§ Work request
Locate the line bearing "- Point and" in the material below, then reproduce it and each following line up to and including the line bearing "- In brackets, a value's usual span".

§ Supplied data
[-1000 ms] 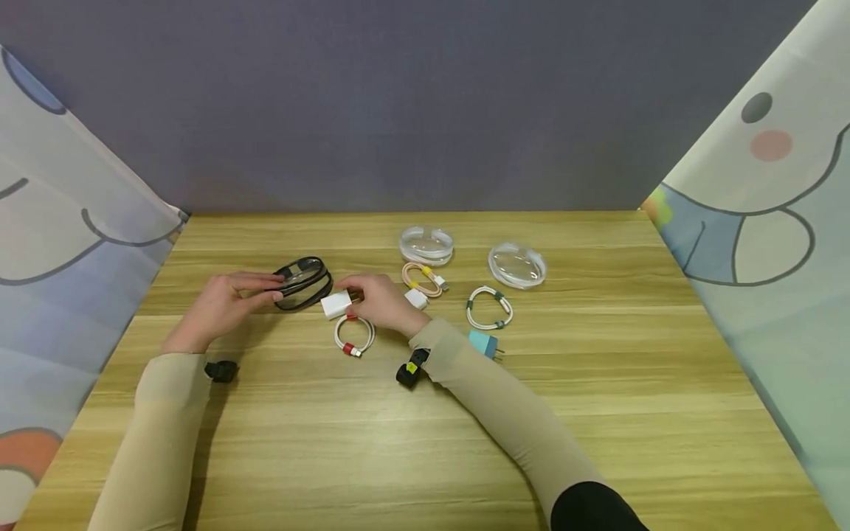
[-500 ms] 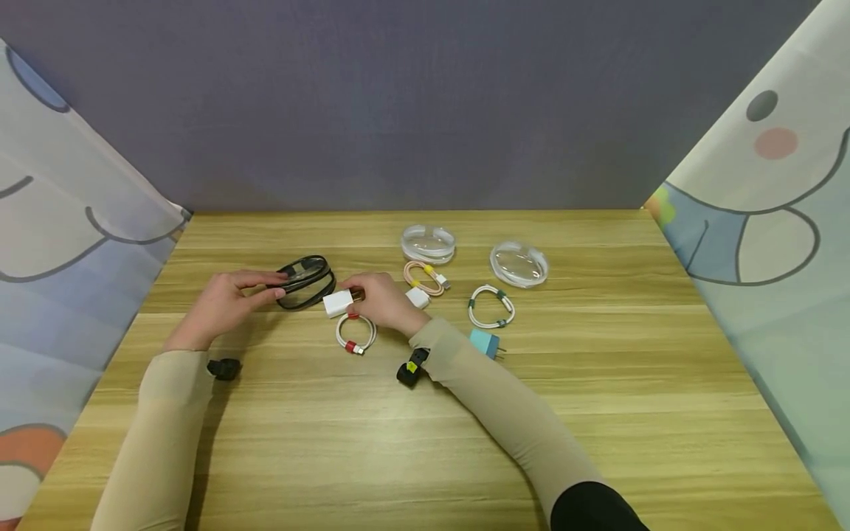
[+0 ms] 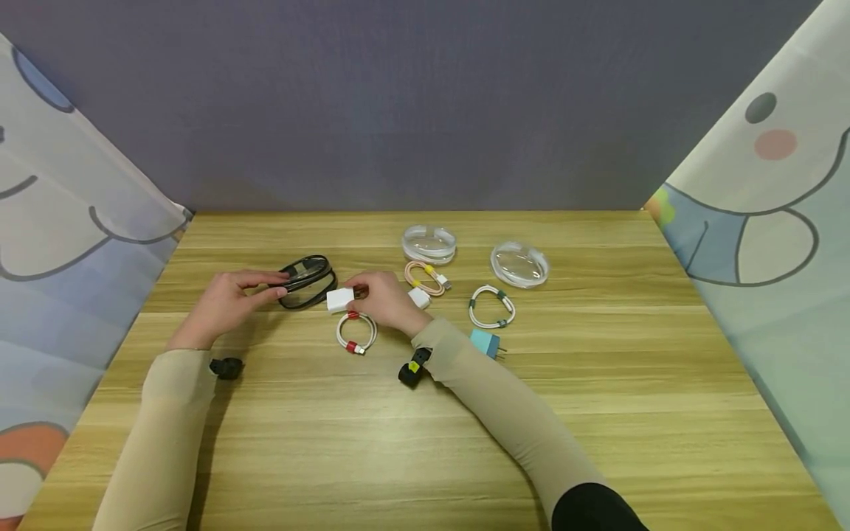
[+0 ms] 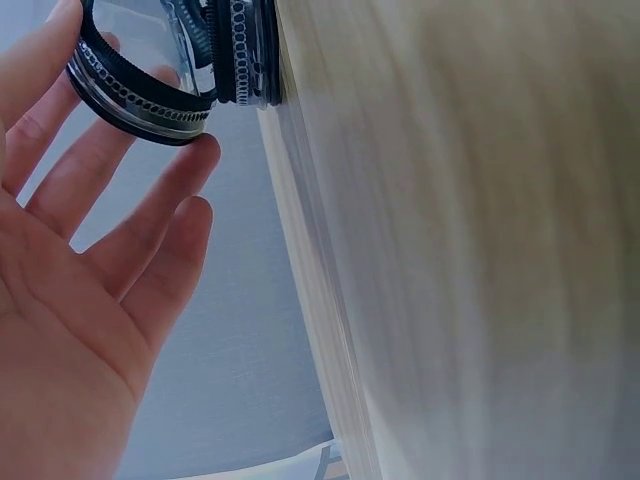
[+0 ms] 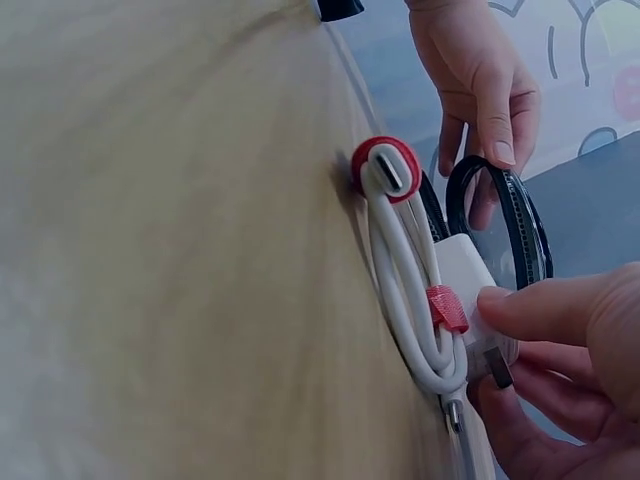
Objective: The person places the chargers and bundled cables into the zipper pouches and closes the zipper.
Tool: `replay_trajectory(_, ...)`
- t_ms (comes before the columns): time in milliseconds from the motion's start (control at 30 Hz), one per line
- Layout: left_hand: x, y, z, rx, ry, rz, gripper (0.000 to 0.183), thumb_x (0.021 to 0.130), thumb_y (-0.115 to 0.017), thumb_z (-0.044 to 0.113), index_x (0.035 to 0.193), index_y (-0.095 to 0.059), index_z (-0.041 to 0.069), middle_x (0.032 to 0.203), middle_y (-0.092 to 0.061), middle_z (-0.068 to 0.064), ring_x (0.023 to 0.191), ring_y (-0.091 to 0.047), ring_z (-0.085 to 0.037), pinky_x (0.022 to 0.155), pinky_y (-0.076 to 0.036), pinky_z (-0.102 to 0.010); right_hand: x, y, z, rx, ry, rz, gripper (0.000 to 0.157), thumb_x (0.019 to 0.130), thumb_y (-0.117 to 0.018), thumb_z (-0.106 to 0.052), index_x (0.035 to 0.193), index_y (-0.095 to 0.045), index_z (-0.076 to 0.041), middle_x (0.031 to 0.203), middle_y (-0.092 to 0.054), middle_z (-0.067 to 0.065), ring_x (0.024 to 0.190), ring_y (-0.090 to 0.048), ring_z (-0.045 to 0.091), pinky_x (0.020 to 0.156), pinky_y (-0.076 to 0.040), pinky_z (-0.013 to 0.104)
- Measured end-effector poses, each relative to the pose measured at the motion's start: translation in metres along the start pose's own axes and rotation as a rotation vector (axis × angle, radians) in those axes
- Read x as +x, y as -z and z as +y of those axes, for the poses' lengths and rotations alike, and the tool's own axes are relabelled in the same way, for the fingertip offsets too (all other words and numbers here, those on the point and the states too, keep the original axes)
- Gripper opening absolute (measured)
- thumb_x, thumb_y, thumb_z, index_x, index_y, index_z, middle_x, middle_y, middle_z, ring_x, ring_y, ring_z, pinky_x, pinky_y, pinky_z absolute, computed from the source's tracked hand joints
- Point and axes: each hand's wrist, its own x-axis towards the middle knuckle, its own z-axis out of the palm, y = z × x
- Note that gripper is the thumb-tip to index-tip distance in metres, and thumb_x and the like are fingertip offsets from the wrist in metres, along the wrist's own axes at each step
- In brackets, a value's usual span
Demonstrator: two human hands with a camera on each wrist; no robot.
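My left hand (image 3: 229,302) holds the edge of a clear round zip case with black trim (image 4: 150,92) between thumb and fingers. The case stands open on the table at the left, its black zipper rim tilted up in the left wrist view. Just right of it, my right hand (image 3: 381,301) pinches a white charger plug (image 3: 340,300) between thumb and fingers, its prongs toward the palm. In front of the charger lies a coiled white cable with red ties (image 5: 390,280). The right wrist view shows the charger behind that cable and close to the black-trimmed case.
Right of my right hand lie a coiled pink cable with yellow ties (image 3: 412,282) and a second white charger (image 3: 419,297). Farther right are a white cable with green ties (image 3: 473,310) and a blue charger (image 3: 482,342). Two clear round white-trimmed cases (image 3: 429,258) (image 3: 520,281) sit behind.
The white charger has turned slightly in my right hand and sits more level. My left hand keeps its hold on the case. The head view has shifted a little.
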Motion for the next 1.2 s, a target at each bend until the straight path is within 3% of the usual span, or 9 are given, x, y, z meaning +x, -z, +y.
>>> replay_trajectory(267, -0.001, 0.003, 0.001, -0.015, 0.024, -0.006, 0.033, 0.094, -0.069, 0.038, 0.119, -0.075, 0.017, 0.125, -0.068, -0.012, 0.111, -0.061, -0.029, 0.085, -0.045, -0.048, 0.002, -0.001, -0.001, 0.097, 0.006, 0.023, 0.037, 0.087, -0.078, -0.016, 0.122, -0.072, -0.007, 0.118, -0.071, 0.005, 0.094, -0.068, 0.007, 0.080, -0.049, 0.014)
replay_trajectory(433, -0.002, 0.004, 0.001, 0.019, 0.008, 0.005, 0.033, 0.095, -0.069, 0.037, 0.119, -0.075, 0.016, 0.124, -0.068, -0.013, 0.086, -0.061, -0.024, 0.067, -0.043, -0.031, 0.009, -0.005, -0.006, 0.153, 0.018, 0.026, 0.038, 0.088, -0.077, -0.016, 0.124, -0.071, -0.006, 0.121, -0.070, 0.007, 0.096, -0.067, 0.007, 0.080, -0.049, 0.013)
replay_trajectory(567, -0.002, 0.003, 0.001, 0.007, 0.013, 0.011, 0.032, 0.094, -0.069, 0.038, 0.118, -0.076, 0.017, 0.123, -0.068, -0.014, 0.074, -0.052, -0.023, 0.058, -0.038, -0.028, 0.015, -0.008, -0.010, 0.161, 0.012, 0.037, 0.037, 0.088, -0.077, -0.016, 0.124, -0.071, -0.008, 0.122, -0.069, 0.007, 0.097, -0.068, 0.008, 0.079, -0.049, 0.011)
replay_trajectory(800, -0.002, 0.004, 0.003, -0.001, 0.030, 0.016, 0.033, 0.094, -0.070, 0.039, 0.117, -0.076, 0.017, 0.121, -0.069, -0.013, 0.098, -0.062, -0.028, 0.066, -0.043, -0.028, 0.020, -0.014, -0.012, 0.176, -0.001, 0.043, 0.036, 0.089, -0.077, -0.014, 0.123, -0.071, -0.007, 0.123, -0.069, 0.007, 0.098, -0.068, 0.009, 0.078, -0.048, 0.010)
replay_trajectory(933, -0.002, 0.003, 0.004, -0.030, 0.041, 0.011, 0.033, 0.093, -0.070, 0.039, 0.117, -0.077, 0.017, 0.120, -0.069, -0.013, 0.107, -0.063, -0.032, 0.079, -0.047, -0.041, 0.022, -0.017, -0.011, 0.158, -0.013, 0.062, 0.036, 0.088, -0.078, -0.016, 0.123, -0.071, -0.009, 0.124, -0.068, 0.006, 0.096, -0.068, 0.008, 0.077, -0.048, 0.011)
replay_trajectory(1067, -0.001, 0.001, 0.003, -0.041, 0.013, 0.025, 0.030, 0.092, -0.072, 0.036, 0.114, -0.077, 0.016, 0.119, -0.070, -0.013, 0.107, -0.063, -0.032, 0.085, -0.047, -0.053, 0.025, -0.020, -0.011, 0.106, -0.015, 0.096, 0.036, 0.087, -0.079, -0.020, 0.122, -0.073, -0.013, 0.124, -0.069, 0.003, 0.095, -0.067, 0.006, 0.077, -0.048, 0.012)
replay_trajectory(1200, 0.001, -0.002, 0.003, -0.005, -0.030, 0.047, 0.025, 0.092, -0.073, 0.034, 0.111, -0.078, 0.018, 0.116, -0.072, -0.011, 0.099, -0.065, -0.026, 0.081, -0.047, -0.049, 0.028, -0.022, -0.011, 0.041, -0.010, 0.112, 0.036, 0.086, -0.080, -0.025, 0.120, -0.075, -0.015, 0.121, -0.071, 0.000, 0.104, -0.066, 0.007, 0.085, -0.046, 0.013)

§ Task output
- Point and axes: each hand's wrist, its own x-axis towards the middle knuckle, its own z-axis out of the palm, y = z × x
- Note that gripper is the thumb-tip to index-tip distance in metres, and thumb_x and the like are fingertip offsets from the wrist in metres, along the wrist's own axes at each step
- In brackets, a value's usual span

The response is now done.